Celebrities collected their Oscars on February 22nd. However, what many of us will remember from this year’s Academy Awards had nothing to do with glitz and glam. Instead, Comcast took a note from the Super Bowl and caught viewers’ attention with a commercial featuring seven-year-old Emily. Emily, who was born blind, described what she imagines or “sees” when she watches her favorite movie, “The Wizard of Oz.” Professional artists then brought to life “Emily’s Oz.”
Comcast launched new voice guidance technology for individuals with visual impairments in December 2014. The “talking guide” feature enables people like Emily to “watch” television to a greater extent.
“Talking Guide,” featured on Xfinity, reads aloud program titles, network names, time slots and settings on DVR and OnDemand among other things. Individuals with visual impairments can now navigate television programming independently. Comcast is currently collaborating with organizations that provide services for the visually impaired to expand the “talking guide” feature.
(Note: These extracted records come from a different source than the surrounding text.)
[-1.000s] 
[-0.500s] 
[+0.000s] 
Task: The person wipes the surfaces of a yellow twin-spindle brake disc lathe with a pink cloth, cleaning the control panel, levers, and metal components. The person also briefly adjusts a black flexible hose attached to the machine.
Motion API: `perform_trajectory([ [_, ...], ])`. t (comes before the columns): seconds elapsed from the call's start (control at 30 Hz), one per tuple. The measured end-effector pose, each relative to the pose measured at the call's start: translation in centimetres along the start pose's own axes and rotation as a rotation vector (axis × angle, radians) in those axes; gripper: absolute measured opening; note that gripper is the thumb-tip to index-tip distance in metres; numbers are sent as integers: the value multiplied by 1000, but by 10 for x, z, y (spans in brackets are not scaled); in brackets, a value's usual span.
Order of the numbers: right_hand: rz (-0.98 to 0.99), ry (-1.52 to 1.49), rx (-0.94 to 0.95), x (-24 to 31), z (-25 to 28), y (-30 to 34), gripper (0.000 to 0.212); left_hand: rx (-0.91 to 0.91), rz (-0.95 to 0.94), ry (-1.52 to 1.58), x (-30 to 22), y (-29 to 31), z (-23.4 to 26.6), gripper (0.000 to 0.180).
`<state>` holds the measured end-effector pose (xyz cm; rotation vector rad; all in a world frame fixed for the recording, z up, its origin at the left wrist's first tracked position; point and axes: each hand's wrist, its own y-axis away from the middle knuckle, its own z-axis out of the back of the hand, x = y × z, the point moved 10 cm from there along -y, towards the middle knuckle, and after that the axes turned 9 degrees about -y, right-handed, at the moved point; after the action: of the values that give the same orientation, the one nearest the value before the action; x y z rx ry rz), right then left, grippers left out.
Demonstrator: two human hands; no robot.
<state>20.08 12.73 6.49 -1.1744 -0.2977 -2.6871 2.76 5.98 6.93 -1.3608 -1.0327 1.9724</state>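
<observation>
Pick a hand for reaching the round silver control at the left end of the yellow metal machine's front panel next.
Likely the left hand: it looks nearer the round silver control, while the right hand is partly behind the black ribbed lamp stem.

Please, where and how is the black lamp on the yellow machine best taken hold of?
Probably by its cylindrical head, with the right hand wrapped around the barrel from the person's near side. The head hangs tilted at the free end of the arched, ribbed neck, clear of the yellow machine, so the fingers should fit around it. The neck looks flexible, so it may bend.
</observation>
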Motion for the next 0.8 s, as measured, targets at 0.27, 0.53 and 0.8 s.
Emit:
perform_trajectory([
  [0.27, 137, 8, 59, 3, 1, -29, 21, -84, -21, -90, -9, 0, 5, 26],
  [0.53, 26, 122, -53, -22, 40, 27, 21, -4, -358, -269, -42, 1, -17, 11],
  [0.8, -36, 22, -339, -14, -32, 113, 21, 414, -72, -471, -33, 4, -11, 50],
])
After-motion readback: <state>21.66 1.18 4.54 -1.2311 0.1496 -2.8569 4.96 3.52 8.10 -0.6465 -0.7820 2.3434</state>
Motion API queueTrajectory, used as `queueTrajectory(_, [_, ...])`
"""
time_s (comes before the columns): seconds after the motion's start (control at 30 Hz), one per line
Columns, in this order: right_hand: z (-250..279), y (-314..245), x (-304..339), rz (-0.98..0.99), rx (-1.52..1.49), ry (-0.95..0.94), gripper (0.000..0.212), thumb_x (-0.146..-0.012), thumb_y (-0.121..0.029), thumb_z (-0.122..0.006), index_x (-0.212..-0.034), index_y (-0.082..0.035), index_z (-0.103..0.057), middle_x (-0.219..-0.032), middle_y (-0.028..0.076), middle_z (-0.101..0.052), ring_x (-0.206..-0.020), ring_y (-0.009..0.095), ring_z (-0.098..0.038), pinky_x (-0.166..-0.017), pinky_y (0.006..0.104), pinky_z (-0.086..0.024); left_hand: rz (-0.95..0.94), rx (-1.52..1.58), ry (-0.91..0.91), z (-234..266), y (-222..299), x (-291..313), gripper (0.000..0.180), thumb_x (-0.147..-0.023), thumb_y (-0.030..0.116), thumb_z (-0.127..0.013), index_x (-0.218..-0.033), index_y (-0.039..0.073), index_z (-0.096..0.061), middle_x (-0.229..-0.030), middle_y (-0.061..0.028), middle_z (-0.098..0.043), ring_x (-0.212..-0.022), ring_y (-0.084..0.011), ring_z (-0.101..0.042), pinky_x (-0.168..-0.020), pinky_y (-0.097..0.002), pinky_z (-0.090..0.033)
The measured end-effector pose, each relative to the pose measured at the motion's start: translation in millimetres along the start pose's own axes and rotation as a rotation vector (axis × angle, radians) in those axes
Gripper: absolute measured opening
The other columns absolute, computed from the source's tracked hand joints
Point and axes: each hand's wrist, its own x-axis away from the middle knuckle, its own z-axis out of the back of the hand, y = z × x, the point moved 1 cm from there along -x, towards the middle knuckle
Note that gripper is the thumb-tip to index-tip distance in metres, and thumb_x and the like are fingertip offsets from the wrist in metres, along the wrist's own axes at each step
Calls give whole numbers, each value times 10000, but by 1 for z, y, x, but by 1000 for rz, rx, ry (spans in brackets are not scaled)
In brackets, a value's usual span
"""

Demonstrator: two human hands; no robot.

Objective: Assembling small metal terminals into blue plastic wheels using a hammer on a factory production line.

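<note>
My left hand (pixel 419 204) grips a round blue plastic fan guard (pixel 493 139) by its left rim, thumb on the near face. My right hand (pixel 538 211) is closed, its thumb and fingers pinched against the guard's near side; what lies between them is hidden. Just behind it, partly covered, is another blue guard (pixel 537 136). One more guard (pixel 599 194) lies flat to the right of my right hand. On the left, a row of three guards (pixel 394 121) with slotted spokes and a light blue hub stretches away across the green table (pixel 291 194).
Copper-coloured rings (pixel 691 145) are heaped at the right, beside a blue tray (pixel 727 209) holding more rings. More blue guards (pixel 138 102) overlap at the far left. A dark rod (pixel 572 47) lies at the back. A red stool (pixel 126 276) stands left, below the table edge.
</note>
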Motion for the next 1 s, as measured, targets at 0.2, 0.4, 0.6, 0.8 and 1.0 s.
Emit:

Tom Wlodkowski, vice president of Audience, focuses on “the usability of the company’s products and services for people with disabilities.” Wlodkowski said that he and Comcast wanted to “create opportunities for people who love film and television, but who might not have the opportunity to experience it to its fullest. By bringing the talking guide to as many people as possible, we can help bridge the gap and make entertainment just as compelling, captivating and fun for people with a visual disability as it is for anyone else.”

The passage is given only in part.